Task statement:
Work through the data below and give the number of lines holding the word "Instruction", without any other text.

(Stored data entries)
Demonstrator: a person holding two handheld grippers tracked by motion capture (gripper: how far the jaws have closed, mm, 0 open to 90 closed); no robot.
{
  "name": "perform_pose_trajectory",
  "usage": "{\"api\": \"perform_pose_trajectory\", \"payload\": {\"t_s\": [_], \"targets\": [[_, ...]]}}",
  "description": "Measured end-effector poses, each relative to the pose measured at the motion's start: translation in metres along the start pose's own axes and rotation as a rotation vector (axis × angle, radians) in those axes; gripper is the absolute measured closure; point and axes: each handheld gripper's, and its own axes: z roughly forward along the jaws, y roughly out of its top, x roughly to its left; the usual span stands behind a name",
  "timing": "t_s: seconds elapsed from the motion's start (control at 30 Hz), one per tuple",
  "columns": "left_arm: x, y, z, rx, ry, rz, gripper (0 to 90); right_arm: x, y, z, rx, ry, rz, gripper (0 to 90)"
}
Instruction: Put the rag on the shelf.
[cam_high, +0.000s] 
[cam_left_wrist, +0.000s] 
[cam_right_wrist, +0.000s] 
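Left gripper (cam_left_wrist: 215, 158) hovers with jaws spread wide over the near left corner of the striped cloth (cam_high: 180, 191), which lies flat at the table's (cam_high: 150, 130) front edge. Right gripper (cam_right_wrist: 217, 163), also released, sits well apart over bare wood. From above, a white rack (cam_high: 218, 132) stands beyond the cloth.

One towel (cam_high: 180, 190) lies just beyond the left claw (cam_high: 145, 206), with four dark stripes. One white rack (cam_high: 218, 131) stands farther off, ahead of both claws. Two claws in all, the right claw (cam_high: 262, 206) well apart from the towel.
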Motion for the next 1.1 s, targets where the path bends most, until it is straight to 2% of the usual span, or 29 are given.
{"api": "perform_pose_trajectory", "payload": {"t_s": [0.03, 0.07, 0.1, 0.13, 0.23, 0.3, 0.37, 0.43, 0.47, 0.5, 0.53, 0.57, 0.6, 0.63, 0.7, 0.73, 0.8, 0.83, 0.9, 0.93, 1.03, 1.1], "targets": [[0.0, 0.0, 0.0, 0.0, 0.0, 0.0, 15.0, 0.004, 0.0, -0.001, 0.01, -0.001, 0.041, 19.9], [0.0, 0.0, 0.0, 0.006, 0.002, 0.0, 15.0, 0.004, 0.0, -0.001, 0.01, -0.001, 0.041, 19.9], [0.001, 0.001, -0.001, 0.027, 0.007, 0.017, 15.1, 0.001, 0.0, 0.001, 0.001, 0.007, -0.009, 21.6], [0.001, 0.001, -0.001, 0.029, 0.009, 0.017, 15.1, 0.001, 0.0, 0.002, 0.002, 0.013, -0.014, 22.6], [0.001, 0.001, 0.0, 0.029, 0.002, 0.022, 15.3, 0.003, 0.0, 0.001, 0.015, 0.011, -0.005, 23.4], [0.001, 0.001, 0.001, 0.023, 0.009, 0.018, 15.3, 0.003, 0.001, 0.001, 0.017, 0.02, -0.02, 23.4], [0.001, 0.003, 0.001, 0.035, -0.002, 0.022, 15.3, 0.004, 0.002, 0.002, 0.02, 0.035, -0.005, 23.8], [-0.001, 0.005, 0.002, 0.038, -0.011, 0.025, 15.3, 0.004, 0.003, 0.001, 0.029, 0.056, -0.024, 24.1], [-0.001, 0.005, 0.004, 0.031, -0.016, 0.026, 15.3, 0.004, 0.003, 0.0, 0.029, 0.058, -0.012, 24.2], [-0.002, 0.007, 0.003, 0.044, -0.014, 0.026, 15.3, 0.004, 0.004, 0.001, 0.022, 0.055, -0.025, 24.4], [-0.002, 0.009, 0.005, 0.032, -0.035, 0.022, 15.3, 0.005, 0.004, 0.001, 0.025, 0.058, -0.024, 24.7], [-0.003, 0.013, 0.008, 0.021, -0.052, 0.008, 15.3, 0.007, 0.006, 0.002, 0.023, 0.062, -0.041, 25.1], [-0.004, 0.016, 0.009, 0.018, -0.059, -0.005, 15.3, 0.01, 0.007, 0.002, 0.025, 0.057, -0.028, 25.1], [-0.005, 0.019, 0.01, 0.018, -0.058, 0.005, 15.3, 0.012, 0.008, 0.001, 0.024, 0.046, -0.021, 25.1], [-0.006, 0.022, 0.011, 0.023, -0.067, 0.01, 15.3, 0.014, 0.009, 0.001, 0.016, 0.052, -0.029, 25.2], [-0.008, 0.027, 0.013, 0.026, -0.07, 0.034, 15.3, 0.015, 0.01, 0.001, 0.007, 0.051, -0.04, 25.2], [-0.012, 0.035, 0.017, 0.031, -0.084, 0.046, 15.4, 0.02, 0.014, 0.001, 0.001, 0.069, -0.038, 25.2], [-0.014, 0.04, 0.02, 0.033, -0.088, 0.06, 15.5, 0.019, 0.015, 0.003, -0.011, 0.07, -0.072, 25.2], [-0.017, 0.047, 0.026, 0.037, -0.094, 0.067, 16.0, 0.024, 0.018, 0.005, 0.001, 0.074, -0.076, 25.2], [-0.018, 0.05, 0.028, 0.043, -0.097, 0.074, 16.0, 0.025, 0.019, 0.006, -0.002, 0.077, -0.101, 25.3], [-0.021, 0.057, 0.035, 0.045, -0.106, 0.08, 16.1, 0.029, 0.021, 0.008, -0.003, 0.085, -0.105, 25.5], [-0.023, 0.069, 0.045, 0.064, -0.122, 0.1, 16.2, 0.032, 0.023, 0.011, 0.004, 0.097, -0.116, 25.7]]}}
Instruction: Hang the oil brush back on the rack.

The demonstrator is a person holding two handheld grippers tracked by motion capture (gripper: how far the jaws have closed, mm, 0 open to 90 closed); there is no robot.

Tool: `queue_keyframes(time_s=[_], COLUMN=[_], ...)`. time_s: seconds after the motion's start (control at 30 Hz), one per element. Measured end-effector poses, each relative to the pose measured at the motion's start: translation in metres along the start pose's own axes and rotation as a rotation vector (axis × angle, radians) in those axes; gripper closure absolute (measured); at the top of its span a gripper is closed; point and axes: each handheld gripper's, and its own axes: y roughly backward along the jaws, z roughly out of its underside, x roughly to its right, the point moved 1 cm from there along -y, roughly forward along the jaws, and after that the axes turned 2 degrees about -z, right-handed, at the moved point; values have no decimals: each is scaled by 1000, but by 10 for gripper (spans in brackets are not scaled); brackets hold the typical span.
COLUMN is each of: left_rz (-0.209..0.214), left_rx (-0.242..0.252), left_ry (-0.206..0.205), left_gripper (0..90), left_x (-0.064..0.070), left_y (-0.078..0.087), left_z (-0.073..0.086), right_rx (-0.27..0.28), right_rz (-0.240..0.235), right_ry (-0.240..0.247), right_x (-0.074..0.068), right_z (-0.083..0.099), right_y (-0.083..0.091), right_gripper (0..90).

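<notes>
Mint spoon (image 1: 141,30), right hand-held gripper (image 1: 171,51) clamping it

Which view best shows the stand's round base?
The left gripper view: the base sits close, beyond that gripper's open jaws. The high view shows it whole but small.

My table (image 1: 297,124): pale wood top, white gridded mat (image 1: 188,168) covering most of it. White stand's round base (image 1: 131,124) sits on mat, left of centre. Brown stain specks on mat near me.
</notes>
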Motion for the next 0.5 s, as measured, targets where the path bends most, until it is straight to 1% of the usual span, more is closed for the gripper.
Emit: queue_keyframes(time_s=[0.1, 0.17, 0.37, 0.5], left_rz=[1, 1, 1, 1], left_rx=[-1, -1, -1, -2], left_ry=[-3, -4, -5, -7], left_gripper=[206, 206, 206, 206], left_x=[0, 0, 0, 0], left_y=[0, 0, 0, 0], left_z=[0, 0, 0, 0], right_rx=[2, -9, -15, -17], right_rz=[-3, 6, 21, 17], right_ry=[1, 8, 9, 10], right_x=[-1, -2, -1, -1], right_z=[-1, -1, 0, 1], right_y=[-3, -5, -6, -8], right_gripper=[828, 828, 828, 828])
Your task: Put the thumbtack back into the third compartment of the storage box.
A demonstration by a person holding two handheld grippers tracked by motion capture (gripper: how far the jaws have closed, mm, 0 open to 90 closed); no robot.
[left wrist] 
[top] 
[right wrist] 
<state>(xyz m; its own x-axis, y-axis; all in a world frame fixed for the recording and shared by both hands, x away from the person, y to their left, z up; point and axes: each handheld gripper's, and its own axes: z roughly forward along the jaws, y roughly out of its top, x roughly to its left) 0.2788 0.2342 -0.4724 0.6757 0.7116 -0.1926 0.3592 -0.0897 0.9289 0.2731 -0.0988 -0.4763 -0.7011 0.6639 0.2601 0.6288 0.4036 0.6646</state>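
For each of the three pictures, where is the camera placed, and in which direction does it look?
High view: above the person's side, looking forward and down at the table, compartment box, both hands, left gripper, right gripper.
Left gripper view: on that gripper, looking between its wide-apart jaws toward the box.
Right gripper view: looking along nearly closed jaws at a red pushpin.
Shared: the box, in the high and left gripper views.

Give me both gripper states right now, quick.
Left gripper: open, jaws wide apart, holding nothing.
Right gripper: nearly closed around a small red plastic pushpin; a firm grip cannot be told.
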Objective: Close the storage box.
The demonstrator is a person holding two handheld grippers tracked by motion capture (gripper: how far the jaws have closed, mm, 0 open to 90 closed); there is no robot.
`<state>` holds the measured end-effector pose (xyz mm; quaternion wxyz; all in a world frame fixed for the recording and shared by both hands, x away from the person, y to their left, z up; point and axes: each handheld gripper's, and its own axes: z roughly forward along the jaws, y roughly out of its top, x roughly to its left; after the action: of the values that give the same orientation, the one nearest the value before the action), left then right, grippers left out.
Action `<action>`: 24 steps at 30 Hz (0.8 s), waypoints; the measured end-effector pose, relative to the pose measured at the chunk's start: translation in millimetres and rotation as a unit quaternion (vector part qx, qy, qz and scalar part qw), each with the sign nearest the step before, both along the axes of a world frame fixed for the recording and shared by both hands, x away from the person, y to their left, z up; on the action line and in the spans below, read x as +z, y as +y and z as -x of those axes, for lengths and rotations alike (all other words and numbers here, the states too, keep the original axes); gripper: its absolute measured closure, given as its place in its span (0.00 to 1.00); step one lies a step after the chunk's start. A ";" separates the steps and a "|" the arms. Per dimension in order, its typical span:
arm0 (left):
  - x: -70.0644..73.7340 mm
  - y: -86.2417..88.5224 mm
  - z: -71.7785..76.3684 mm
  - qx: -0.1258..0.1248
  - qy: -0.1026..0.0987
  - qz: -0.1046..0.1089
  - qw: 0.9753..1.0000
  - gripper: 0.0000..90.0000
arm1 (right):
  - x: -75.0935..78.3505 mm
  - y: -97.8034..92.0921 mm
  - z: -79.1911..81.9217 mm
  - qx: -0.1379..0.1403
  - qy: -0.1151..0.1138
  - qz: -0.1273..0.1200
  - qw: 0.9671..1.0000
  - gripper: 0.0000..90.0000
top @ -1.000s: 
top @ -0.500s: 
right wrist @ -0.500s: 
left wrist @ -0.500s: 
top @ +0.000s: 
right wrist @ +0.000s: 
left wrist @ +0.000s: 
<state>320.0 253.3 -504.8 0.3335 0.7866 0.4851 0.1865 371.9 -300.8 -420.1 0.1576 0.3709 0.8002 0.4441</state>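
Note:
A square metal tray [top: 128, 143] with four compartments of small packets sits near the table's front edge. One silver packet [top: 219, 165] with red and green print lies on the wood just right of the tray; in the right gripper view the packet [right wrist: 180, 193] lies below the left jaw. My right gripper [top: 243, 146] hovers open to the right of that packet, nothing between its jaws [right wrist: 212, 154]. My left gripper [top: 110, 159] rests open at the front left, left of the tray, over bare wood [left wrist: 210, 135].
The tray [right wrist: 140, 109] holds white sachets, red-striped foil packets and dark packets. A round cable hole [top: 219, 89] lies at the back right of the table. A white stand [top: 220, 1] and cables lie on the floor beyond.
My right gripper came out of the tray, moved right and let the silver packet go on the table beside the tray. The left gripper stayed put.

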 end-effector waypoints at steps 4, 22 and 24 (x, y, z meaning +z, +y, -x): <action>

Answer below:
2